**TASK ITEM**
Without including any images, repeat the data exactly.

※ ※ ※

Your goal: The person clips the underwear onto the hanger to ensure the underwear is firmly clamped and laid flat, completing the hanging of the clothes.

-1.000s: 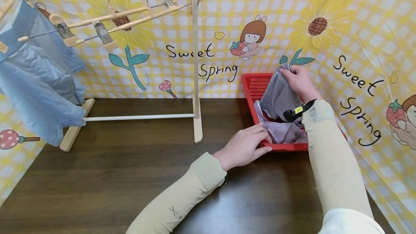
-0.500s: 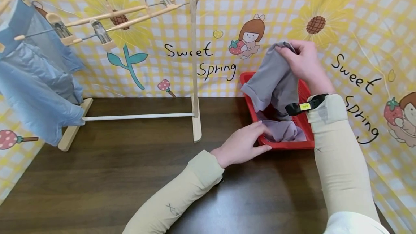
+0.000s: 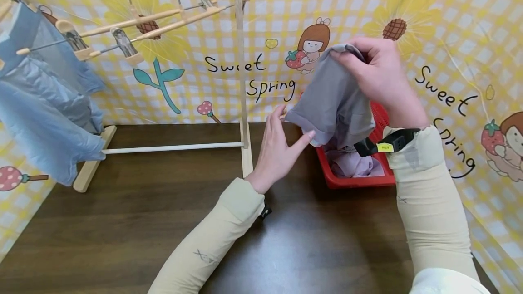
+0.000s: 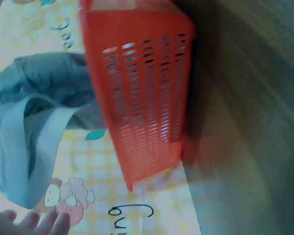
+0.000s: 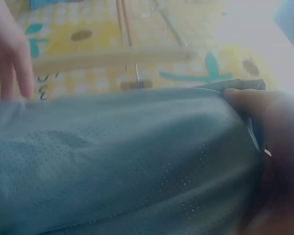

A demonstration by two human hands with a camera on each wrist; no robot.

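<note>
My right hand (image 3: 384, 74) pinches a grey garment (image 3: 331, 90) by its folded upper edge and holds it above the red basket (image 3: 339, 180). The cloth hangs down to the left, with a paler band at its lower end. In the left wrist view, the garment (image 4: 10, 147) shows a wide hemmed opening. My left hand (image 3: 275, 149) has its thumb and fingers spread beside that lower end. The thumb overlaps the hem in the head view; whether it touches, I cannot tell. Fine holes dot the fabric (image 5: 137, 156) in the right wrist view.
Lilac cloth (image 3: 355, 164) lies in the basket. A wooden rack post (image 3: 241, 80) with a white bottom bar (image 3: 171, 148) stands left of my left hand. Clip hangers (image 3: 171, 26) hang there, and a light blue garment (image 3: 53, 103) hangs at far left. Patterned cloth backs the table (image 3: 102, 230).
My right hand has lifted the grey garment up and slightly left, out of the basket. My left hand has left the basket's rim and moved up and left to the hanging hem.
</note>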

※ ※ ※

**ANSWER TO THIS PROBLEM**
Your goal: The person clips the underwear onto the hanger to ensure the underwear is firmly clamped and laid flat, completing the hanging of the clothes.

-1.000s: 
-0.500s: 
+0.000s: 
+0.000s: 
+0.000s: 

A demonstration by two human hands with a camera on each wrist; no robot.

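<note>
My right hand (image 3: 384, 74) pinches a grey garment (image 3: 331, 90) by its folded upper edge and holds it above the red basket (image 3: 339, 180). The cloth hangs down to the left, with a paler band at its lower end. In the left wrist view, the garment (image 4: 10, 147) shows a wide hemmed opening. My left hand (image 3: 275, 149) has its thumb and fingers spread beside that lower end. The thumb overlaps the hem in the head view; whether it touches, I cannot tell. Fine holes dot the fabric (image 5: 137, 156) in the right wrist view.
Lilac cloth (image 3: 355, 164) lies in the basket. A wooden rack post (image 3: 241, 80) with a white bottom bar (image 3: 171, 148) stands left of my left hand. Clip hangers (image 3: 171, 26) hang there, and a light blue garment (image 3: 53, 103) hangs at far left. Patterned cloth backs the table (image 3: 102, 230).
My right hand has lifted the grey garment up and slightly left, out of the basket. My left hand has left the basket's rim and moved up and left to the hanging hem.
</note>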

The exercise was answered completely.